The investigation, which marks the first use of a GRS model to predict scleroderma risk, found that including age and immune cell counts in the model significantly increased its prediction accuracy. But more work is needed, its researchers advised.

The study, “Genomic Risk Score impact on susceptibility to systemic sclerosis,” was published in the journal Annals of the Rheumatic Diseases.
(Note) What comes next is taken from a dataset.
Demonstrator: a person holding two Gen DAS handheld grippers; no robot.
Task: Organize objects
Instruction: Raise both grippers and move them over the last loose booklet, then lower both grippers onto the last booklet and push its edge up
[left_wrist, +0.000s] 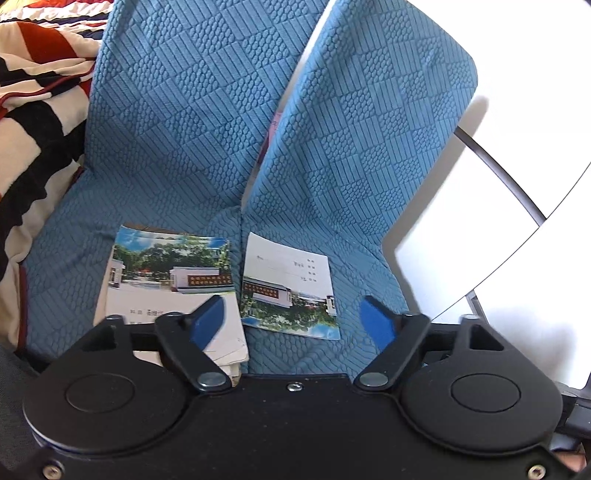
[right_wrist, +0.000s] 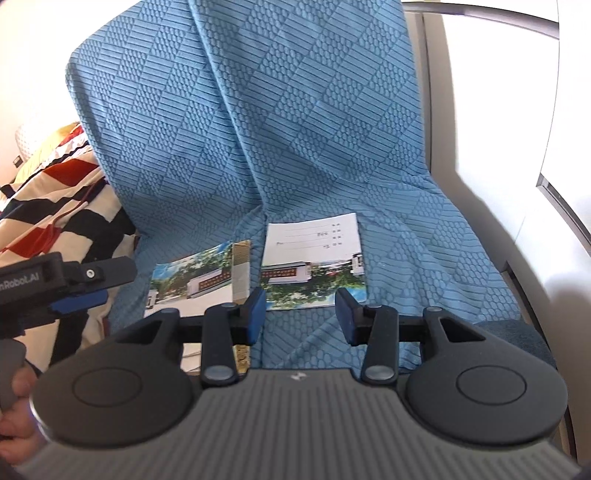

Scleroderma, an inflammatory disease affecting the connective tissue, is characterized by hardened skin and complications in the heart, lungs, kidney, and digestive system. It belongs to a group of immune-mediated inflammatory disorders, arising from genetic and environmental factors. These apparently unrelated disorders share many clinical characteristics and, with the advent of genome-wide association studies, common genetic factors have also been identified.  

Data from such studies can be used to predict the risk of developing a given disease by analyzing an individual’s genetic profile, looking for variations associated with that disease. Genomic risk scores (GRS) use these data to combine the effects of all disease-related genetic factors, weighted by strength of association, into a disease risk prediction.

GRS has been used successfully to predict risk for neuropsychiatric and cardiovascular conditions, as well as some immune-mediated inflammatory disorders. However, it has not previously been used to predict scleroderma risk. 

An international research team sought to develop a GRS model to accurately predict this risk, and identify patients at high risk, allowing for earlier diagnosis and treatment of a disease whose symptoms vary widely depending on its severity. 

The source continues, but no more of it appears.